A concept is a key idea that is both basic and critical to your audience. Basic means this term is probably mentioned many times a day in conversations with the people who are the audience for the model. Critical means the business would be very different or non-existent without this concept.

The majority of concepts are easy to identify and include concepts that are common across industries, such as Customer, Employee, and Product. An airline may call a Customer a Passenger, and a hospital may call a Customer a Patient, but in general they are all people who receive goods or services. Each concept will be shown in much more detail at the logical and physical phases of design. For example, the Customer concept might encompass the logical entities Customer, Customer Association, Customer Demographics, Customer Type, and so on.

Many concepts, however, can be more challenging to identify, as they may be concepts to your audience, but not to others in the same department, company, or industry. For example, Account would most likely be a concept for a bank and for a manufacturing company. However, the audience for the bank conceptual data model might also require Checking Account and Savings Account to be on their model, whereas the audience for the manufacturing conceptual data model might, instead, require General Ledger Account and Accounts Receivable Account to be on the model.

In our publishing data model, for example, an audience that needs to see the entire company on a conceptual may just require the entity Order, yet in communicating with the sales department, the Sales Conceptual Data Model will have more details, such as showing not only Order but also Order Line and Order Adjustment.

Concepts such as those in the preceding discussion are represented on a conceptual data model.
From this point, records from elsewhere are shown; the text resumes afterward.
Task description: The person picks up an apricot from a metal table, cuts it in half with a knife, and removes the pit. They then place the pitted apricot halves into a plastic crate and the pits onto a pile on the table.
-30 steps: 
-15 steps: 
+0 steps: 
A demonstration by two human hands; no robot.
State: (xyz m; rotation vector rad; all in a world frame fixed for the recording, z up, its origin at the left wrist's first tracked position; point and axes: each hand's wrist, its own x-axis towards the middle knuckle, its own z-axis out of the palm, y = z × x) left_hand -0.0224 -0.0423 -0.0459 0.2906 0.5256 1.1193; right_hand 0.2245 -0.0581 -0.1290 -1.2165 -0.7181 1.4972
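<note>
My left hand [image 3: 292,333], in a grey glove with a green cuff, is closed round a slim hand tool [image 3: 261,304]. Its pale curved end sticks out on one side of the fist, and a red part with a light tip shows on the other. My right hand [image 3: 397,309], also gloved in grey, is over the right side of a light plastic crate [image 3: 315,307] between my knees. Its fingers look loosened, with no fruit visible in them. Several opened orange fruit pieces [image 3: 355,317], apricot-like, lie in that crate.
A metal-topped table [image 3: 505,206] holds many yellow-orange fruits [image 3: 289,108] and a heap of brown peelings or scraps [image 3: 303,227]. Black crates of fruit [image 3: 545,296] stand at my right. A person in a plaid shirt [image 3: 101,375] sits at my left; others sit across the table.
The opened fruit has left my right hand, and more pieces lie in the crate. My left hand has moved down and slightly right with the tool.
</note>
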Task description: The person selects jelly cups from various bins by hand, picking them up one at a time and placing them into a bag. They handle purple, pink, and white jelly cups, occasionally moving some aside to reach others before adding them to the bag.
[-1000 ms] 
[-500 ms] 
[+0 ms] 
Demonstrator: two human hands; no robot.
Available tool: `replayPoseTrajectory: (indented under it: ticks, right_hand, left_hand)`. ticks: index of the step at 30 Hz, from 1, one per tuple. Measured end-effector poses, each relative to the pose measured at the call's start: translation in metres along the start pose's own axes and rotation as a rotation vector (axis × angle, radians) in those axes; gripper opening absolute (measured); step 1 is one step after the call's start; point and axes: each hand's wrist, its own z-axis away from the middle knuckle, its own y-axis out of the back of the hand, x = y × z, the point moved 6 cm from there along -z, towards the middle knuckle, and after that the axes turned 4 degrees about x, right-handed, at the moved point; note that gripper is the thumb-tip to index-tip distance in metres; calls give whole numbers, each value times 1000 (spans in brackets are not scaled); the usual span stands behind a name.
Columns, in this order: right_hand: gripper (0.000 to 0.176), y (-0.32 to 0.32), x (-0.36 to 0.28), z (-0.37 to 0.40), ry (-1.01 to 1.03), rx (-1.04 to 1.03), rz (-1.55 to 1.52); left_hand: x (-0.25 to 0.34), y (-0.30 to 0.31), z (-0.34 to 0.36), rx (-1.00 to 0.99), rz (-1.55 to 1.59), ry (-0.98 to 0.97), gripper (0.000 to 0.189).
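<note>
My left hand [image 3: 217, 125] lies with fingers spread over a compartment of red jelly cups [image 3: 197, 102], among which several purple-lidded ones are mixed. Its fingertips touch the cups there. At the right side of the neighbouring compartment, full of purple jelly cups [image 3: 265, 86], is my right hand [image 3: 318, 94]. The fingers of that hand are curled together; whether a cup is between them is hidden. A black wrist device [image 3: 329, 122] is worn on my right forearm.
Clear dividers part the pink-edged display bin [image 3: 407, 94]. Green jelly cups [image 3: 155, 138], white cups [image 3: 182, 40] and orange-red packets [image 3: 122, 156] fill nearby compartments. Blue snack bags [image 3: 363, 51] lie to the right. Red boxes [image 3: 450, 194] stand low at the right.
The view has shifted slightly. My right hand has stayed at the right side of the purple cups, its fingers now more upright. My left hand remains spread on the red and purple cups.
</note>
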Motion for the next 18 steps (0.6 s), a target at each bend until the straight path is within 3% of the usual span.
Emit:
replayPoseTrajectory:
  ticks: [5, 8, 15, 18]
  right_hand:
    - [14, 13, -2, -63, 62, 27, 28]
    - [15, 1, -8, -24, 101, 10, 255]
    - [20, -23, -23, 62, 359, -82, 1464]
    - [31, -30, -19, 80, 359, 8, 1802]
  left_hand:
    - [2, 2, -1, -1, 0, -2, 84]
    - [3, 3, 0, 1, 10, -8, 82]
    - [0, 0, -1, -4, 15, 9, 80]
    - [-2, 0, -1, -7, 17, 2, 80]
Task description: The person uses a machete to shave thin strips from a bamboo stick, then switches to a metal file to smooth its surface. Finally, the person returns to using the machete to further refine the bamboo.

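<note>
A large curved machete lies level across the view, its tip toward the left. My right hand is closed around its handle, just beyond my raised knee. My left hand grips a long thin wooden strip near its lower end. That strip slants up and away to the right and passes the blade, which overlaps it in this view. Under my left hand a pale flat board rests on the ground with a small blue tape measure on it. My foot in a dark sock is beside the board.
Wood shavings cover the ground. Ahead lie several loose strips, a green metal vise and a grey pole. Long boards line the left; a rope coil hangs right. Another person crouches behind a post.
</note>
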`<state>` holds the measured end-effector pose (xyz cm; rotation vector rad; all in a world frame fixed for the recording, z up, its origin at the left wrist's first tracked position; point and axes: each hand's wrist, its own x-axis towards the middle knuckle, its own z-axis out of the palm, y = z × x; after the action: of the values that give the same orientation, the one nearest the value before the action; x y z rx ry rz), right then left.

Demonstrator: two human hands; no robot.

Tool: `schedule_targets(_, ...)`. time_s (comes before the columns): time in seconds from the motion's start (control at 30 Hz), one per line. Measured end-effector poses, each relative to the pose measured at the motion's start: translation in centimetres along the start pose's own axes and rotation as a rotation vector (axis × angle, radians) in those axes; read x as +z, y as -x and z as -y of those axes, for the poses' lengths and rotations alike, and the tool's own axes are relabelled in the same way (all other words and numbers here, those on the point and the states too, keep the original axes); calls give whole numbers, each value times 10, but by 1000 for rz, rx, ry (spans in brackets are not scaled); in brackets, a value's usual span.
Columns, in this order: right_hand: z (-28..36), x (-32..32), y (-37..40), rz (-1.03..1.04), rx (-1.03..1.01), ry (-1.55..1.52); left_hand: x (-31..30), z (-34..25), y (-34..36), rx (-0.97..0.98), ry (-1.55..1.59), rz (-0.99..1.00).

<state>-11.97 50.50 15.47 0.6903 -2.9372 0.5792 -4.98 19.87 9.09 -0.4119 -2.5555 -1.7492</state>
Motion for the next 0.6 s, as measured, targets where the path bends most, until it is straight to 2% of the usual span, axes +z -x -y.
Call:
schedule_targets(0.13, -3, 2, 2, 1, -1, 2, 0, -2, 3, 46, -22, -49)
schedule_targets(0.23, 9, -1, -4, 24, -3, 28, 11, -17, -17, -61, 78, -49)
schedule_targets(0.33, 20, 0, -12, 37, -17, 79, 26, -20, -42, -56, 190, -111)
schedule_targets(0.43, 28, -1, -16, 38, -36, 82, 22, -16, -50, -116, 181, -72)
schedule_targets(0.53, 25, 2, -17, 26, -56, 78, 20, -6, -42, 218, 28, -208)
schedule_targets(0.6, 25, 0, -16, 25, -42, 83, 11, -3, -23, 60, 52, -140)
A conceptual data model is a set of symbols and text representing the key concepts and rules binding these key concepts for a specific business or application scope, for a particular audience, that fits neatly on one page. Limiting the conceptual data model to one page is important because it forces the modeler and participants to select only key concepts. We can fit 20 concepts on one page, but not 500 concepts. A good rule of thumb, therefore, is to ask yourself if the audience for this model would include this concept as one of the top 20 concepts in their business. This will rule out concepts that are at too low a level of detail; they will appear in the more detailed logical data model. If youre having trouble limiting the number of concepts, think about whether or not there are other concepts into which the ones youre discussing could be grouped, such as grouping Order Line into Order. These higher concepts are the ones you should be including in the conceptual data model.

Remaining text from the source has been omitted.